EXERCISE INSTRUCTIONS: Beginning at the line containing "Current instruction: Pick", output every line to the end of the data below exactly as it appears.

DATA EXTRACT:
>>>>>

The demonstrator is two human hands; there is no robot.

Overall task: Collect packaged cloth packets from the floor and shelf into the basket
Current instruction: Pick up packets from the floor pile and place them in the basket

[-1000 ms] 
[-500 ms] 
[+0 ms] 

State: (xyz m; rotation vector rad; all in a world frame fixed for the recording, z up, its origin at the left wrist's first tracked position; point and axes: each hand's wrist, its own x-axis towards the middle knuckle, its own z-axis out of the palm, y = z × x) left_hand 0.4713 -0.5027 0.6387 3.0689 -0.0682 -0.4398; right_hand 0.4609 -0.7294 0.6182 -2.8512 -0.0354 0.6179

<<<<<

ANSWER SECTION:
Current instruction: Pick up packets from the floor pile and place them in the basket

[-1000 ms] 
[-500 ms] 
[+0 ms] 

State: (xyz m; rotation vector rad; all in a world frame fixed for the recording, z up, its origin at the left wrist's first tracked position; point and axes: each hand's wrist, its own x-axis towards the middle knuckle, its own z-axis out of the palm, y = z × x) left_hand 0.4713 -0.5027 0.6387 3.0689 -0.0682 -0.4398; right_hand 0.4609 -0.7294 0.6182 -2.8512 -0.0354 0.6179

What came before is the finished answer.